LA RIVINCITA DI KIDD – Artefice della sorprendente stagione dei Milwaukee Bucks, Jason Kidd, col suo grande lavoro, ha smentito molti dei suoi detrattori: dopo l’esperienza non esaltante alla guida dei Brooklyn Nets, l’ex playmaker ha messo in piedi un bel progetto in quel del Wisconsin, utilizzando a meglio tutto il materiale a sua disposizione. Nessuno si aspettava questo giovane e frizzante collettivo in piena zona postseason, soprattutto dopo l’infortunio di dicembre accorso al rookie Jabari Parker. E i frutti dell’applicazione e della dedizione di Kidd si vedranno presto.
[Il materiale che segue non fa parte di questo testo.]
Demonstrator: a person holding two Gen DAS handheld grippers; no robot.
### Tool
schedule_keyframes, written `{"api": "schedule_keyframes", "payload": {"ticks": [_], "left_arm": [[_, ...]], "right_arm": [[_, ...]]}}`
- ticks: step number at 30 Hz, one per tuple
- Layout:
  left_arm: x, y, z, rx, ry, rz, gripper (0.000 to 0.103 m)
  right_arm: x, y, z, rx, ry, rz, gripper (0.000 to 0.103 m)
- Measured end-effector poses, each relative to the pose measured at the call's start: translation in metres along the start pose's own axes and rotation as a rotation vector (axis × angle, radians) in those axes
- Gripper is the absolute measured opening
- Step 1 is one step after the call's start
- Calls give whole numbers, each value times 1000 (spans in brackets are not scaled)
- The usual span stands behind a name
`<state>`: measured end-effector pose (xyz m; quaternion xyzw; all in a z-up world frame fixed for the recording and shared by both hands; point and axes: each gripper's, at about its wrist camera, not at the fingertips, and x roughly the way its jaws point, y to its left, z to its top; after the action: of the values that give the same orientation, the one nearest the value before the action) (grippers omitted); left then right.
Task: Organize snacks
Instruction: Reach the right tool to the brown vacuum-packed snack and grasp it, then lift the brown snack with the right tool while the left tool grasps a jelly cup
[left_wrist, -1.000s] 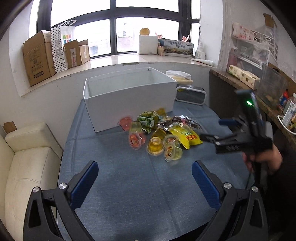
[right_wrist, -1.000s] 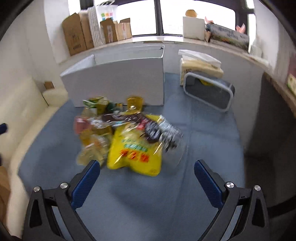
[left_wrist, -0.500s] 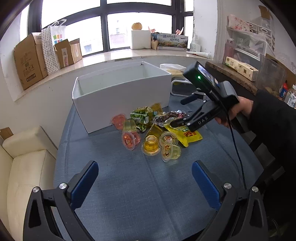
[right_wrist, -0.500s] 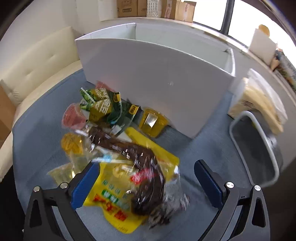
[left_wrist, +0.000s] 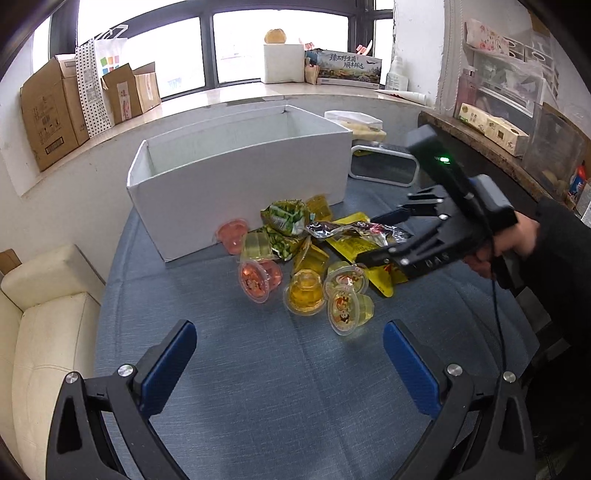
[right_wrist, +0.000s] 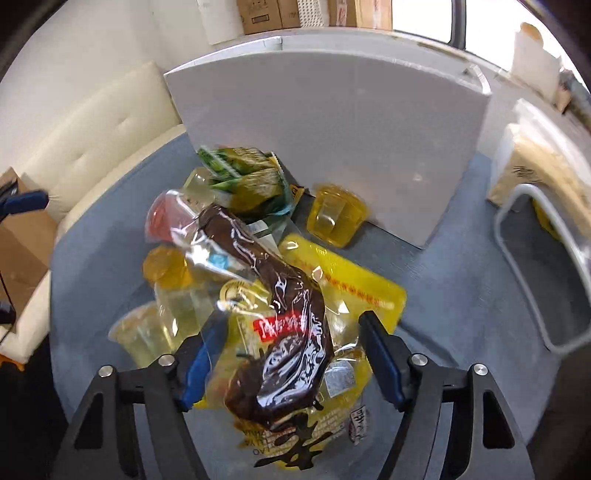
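Your right gripper (right_wrist: 288, 354) straddles the brown pouch (right_wrist: 284, 332), which lies on top of the yellow bag (right_wrist: 354, 284) at the 3 o'clock side of the snack pile. The jaws are closing, one blue pad on each side of the pouch; whether either pad presses on it yet cannot be told. In the left wrist view the same gripper (left_wrist: 373, 236) reaches in from 3 o'clock, your hand (left_wrist: 517, 240) on its handle, and the pouch (left_wrist: 354, 230) lies between its fingers.

The pile sits on the blue table (left_wrist: 277, 387) against the near wall of the white box (left_wrist: 240, 184). From the pouch, the green packets (left_wrist: 288, 221) lie at 9 o'clock, close to the box. The jelly cups (left_wrist: 306, 291) spread from 7 to 9 o'clock: red ones nearest the box and the pile's 9 o'clock edge, yellow ones toward 6 o'clock. One more yellow cup (right_wrist: 334, 218) rests against the box wall at 12 o'clock from the pouch.

Your left gripper (left_wrist: 290, 363) hovers at 6 o'clock of the pile, jaws wide apart, nothing between them, well clear of the nearest cup.

Past the box, at 2 o'clock, a white-rimmed bin (left_wrist: 384, 168) stands on the table. A cream sofa (left_wrist: 44, 314) lies at 9 o'clock.
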<state>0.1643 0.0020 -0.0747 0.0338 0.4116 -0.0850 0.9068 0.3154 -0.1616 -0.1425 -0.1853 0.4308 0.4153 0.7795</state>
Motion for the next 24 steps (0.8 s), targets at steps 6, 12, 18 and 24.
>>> {"api": "schedule_keyframes", "payload": {"ticks": [6, 12, 18, 24], "left_arm": [[10, -7, -1, -1, 15, -1, 103], [7, -9, -4, 8, 4, 3, 103], [31, -21, -8, 5, 41, 2, 103], [65, -43, -1, 1, 57, 14, 103]], "right_arm": [[-31, 18, -39, 95, -48, -41, 72], [-62, 38, -70, 174, -90, -99, 72], [-94, 49, -104, 250, -109, -156, 72], [-113, 53, -137, 363, -131, -155, 72]]}}
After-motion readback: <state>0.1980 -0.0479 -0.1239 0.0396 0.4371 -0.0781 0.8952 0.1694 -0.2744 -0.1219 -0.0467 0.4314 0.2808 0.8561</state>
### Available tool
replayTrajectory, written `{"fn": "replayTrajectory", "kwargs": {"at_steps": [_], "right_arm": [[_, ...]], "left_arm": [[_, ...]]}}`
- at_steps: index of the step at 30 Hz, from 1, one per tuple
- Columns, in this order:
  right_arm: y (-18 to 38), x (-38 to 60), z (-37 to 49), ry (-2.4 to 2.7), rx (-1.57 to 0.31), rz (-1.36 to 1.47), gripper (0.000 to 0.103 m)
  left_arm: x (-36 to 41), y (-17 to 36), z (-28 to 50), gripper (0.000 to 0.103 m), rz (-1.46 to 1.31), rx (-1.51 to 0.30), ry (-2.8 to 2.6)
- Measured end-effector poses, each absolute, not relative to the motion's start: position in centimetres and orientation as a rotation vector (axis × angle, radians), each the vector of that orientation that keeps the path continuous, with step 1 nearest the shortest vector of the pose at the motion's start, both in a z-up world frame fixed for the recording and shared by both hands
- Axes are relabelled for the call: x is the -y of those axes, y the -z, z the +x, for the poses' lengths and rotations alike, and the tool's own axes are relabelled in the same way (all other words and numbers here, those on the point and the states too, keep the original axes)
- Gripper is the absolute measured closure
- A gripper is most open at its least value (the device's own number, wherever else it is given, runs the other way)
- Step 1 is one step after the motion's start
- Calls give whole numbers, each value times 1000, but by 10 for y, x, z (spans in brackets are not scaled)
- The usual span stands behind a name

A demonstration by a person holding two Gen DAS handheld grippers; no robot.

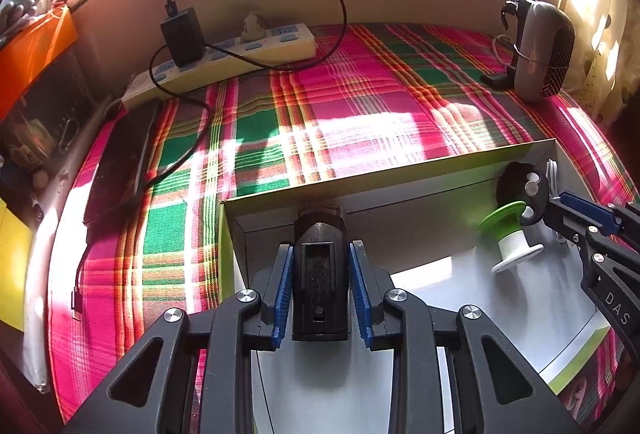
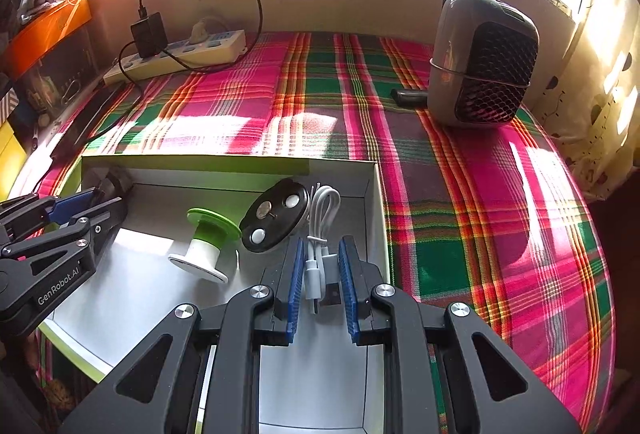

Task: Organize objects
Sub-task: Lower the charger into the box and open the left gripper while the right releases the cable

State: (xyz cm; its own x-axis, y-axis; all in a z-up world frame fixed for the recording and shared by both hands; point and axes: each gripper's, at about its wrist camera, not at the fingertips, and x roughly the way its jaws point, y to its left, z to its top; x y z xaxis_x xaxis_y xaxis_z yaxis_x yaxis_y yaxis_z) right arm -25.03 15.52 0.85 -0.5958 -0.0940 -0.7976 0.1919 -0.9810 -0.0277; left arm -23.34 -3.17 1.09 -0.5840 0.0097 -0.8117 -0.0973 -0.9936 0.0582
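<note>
Left wrist view: left gripper (image 1: 320,288) clamped on a rigid black block (image 1: 319,274), likely light, at the box (image 1: 400,169) far-left corner; right wrist view: right gripper (image 2: 323,284) pinches a limp white cable (image 2: 318,234), best held mid-bundle, box's right side.

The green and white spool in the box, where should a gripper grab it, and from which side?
Probably by its white middle. The spool lies tilted on the floor of the box, green end up, white end down. Both ends flare wide, so pads would likely slip off them. The narrow middle suits two fingers, coming down from above. The black disc sits close on one side, so close the fingers across the other way.
</note>
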Motion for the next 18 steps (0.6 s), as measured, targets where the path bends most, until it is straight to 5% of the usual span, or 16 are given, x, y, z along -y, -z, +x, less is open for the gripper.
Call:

TEMPI DI REBUILDING – New York Knicks, Boston Celtics e Los Angeles Lakers: tre delle più prestigiose squadre della lega stanno attraversando un anno di transizione che porterà pian piano all processo definitivo di ricostruzione dei roster. I piani però sono completamente diversi: c’è da vedere come i Celtics utilizzeranno le tante scelte ottenute recentemente, come Phil Jackson risolleverà le sorti di Anthony e compagni e come i losangelini cercheranno di ritornare agli antichi fasti, passando dal Draft e dalla free agency. Serve un altro pò di pazienza.

James Harden.

James Harden, miglior marcatore in questa regular season.
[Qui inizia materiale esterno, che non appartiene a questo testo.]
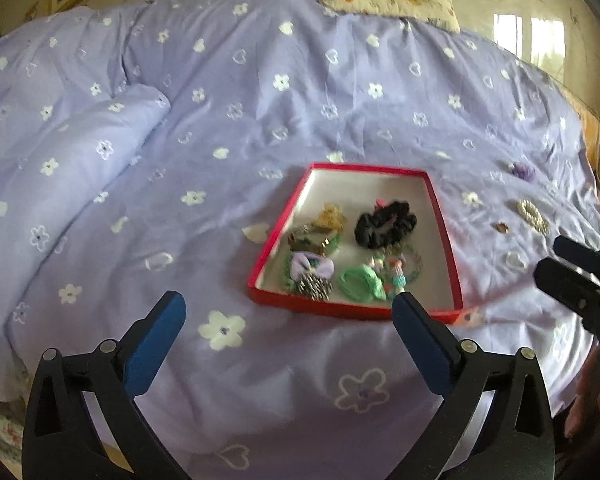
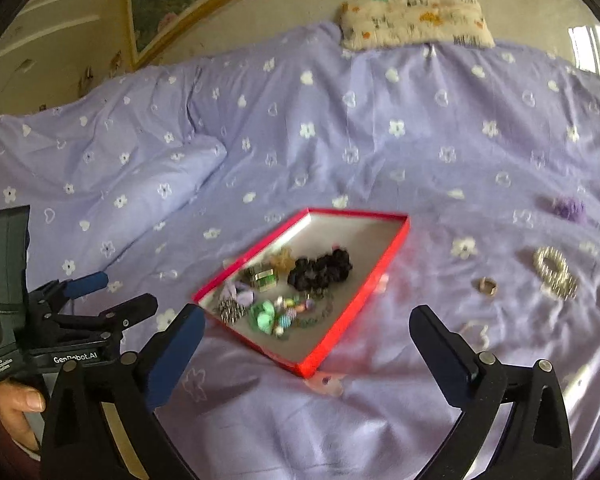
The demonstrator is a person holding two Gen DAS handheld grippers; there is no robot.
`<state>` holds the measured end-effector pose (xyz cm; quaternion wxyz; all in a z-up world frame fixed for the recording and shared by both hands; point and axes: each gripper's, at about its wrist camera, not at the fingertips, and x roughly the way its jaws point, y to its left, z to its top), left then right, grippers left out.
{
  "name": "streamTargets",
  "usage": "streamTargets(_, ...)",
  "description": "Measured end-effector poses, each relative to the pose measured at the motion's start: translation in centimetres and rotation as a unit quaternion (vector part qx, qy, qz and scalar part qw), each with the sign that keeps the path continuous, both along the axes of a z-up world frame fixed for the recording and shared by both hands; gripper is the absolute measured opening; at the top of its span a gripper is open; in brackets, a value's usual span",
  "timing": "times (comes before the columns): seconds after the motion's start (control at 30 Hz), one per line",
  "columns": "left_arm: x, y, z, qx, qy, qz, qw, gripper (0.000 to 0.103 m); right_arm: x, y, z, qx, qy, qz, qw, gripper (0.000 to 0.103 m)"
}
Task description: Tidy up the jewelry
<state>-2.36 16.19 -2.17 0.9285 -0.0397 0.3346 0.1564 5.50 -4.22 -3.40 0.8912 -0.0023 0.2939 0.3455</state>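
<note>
Blue-padded and spread wide, the left gripper [image 1: 286, 308] hung over the lilac flowered quilt [image 1: 260, 112] with nothing between its fingers. Its grey body, seen from the right wrist view, carried the white lettering "GenRobot.AI" — a smaller label beside it was too blurred to read — and a thumb of the left hand [image 2: 18, 408] curled around the handle. The right gripper [image 2: 306, 322] was likewise splayed and empty, poised above the quilt.

Just ahead of both lay the red tray [image 1: 446, 240], shallow and white inside. It held a black scrunchie [image 1: 384, 222], a green scrunchie [image 1: 360, 282], a lilac bow [image 1: 312, 266], a tan hair tie [image 1: 332, 214] and a tangle of beads [image 1: 400, 270], all crowded toward its near end.

Outside the tray, to its right on the quilt, sat a pearl bracelet [image 2: 554, 270], a small ring [image 2: 487, 286] near it, and — farther back — a purple scrunchie [image 2: 568, 206]. A patterned pillow [image 2: 416, 18] lay at the far edge of the bed.
</note>
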Motion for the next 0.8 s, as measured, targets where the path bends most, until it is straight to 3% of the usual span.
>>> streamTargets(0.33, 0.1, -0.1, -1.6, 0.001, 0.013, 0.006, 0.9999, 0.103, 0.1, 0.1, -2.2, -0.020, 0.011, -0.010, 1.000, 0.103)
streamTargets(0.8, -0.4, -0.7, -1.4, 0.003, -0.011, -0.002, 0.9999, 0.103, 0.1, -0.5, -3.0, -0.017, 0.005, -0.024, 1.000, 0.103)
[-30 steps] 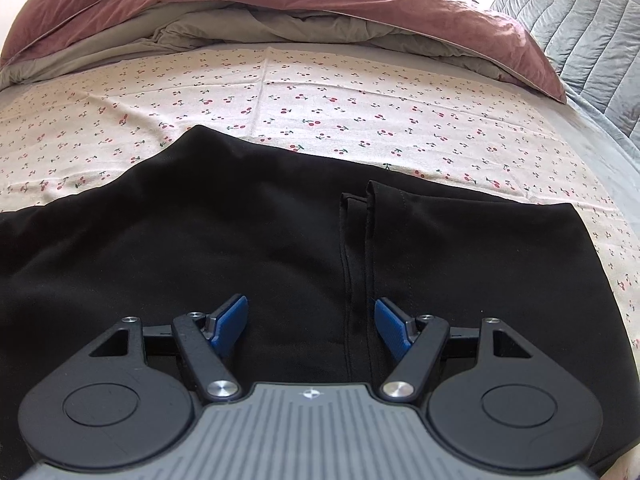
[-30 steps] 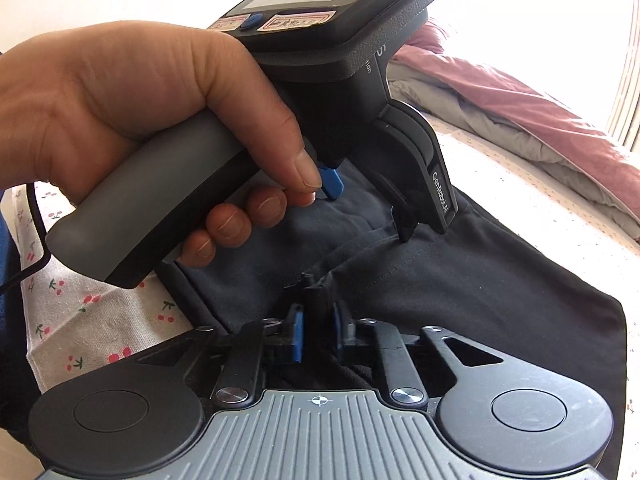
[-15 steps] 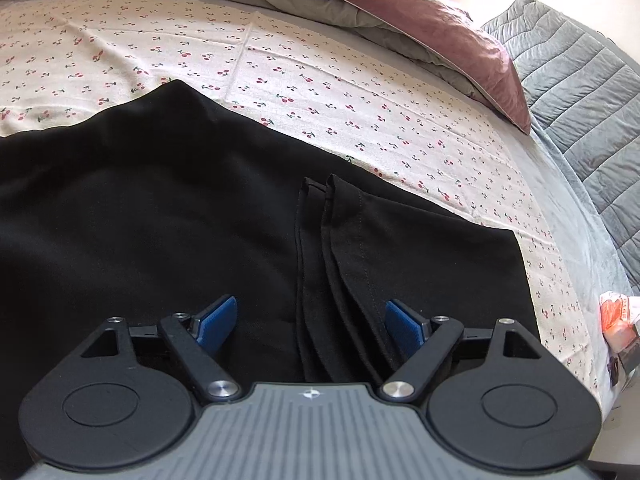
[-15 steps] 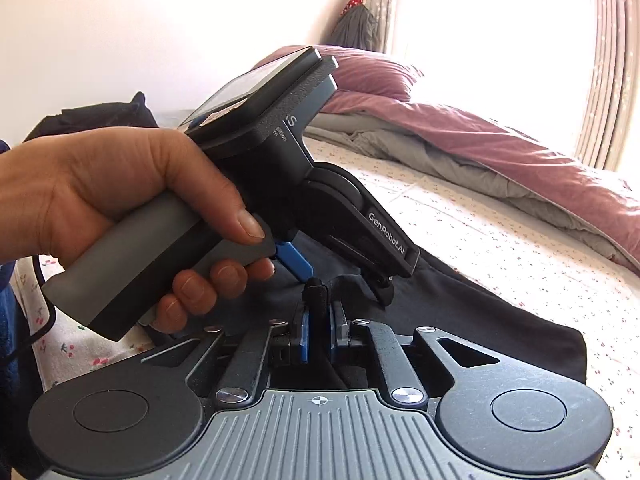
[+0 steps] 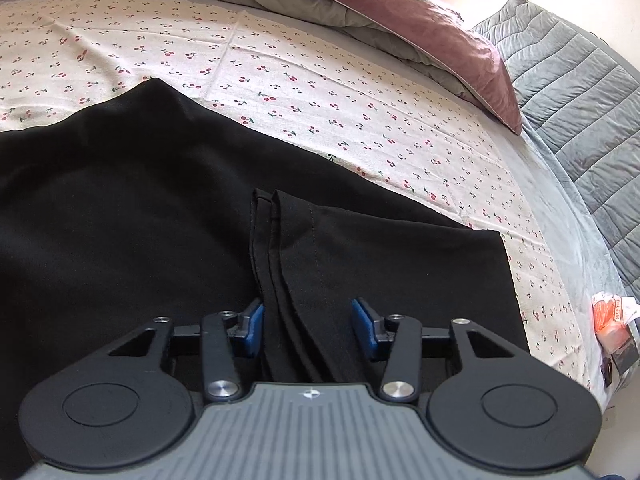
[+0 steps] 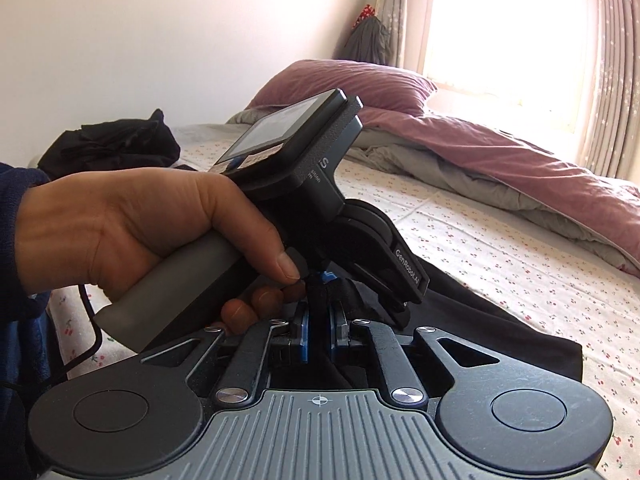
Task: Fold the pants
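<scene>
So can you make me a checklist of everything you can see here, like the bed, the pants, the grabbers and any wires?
Surface: bed sheet, white with a cherry print.
Job's things: black pants spread on the sheet, folded edges bunched near the middle.
Clutter: dark clothes pile at the far side of the bed; orange packet beside the bed.
Grippers: left gripper open, with pants folds between its pads; right gripper shut on the pants.
Cables: black cable below the left hand.
Surroundings: mauve duvet, grey quilt, window with curtains.
</scene>
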A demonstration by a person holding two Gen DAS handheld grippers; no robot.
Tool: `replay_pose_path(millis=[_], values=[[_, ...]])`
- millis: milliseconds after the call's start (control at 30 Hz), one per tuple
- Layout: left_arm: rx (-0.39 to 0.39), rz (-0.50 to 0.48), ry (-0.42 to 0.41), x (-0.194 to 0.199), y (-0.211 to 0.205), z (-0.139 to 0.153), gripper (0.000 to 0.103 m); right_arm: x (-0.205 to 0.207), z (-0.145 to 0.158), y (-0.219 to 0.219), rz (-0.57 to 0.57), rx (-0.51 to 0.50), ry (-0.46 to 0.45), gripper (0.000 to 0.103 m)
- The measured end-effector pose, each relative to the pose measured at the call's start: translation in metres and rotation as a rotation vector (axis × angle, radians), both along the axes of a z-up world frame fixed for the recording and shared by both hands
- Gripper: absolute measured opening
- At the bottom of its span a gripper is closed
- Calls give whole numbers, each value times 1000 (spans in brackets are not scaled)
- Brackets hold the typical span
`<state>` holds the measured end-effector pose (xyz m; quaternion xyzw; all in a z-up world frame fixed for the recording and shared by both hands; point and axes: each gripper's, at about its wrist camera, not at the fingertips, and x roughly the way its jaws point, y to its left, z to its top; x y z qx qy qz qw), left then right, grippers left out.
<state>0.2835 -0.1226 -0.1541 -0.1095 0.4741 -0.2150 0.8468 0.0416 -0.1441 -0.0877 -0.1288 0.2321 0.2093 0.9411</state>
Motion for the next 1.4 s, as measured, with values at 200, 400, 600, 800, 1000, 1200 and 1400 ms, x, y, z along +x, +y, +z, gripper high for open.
replay_pose_path(millis=[200,400,600,800,1000,1200,1400], values=[[70,-41,-103,-4,-3,9,11,2,-7,5,9,8,7,8],[205,-59,-235,-12,-3,19,10,8,-12,15,27,17,13,9],[229,-44,-233,-8,9,16,10,18,-25,25,31,-4,44,12],[231,-46,-224,-7,12,15,11,20,-48,40,24,-119,34,22],[243,-54,-230,-7,10,14,11,23,-62,50,15,-171,19,27],[228,-58,-236,-5,15,16,11,23,-60,54,3,-154,8,4],[196,-42,-273,0,36,32,11,18,-40,55,-5,-107,-64,2]])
FEAR THE BEARD – Altro che problemi, ad Houston hanno il vero giocatore franchigia che non si vedeva da tempo con la casacca dei Rockets: James Harden. Già, il Barba , partita per partita, sta trascinando i suoi con una media di 27.4 punti, 5.7 rimbalzi e 6.8 assist. Numeri che si aggiungono ad un lavoro difensivo che non va affatto trascurato e che lo rende il vero ago bilancia della franchigia. Ad OKC probabilmente lo stanno rimpiangendo, mentre in Texas se lo coccolano. Gli avversari sono avvisati.
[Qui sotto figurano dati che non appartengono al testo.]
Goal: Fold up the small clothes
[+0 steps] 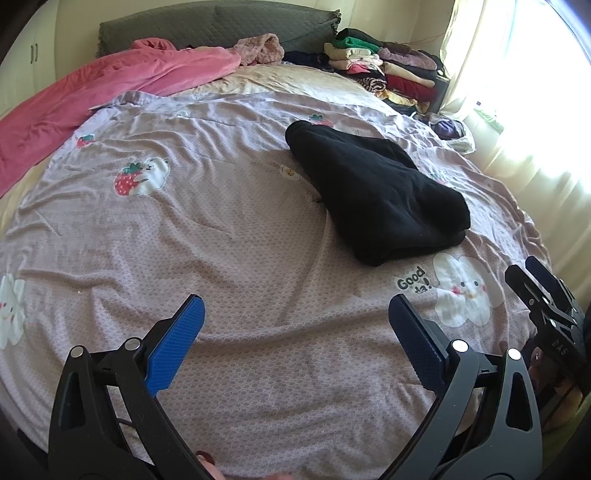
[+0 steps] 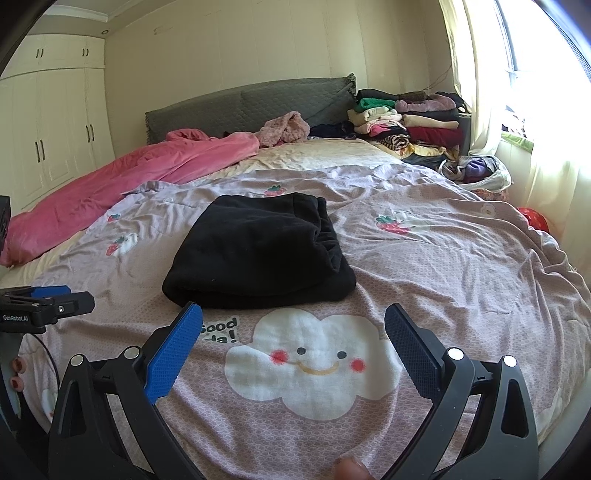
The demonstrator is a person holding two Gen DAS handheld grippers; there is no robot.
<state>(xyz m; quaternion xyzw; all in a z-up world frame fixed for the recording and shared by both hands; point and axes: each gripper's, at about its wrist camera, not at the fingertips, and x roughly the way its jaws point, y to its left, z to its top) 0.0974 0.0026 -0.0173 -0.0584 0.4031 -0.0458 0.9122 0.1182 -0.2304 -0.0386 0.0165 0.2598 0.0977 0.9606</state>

LA CONSACRAZIONE DI AD – Sotto le plance, sia in difesa che in attacco, c’è sempre lui: Anthony Davis, prodotto di Kentucky e simbolo assoluto degli ambiziosi New Orleans Pelicans. Dopo due anni di esperienza tra i grandi, Davis è diventato uno dei migliori lunghi in circolazione. Il futuro in fondo,  è tutto dalla sua parte, perchè a 22 anni non ancora compiuti viaggia ad un’impressionante media di 24.5 punti, 10.3 rimbalzi e 1.7 assist. Siamo di fronte ad una stella vera e propria, chapeau.

Marco Bellinelli.

Marco Bellinelli.

ITALIANI D’OLTREOCEANO, SORRISI A META’ – Questa regular season non sembra sorridere agli italiani d’oltreoceano, almeno in parte. Sì, perchè mentre Marco Belinelli a trovare spazio nei San Antonio Spurs e Danilo Gallinari fa quello che può nei suoi Denver Nuggets, per Andrea Bargnani e Luigi Datome la vita è tutt’altro che a rose e fiori. Mentre il primo, causa guai fisici e non solo, ha totalizzato solo 4 presenze ed è a rischio taglio da parte dei New York Knicks, il secondo non riesce a sgomitare nelle rotazioni dei Detroit Pistons. Insomma, in questo caso vale vedere sia il bicchiere mezzo pieno che quello mezzo vuoto. Un vero peccato.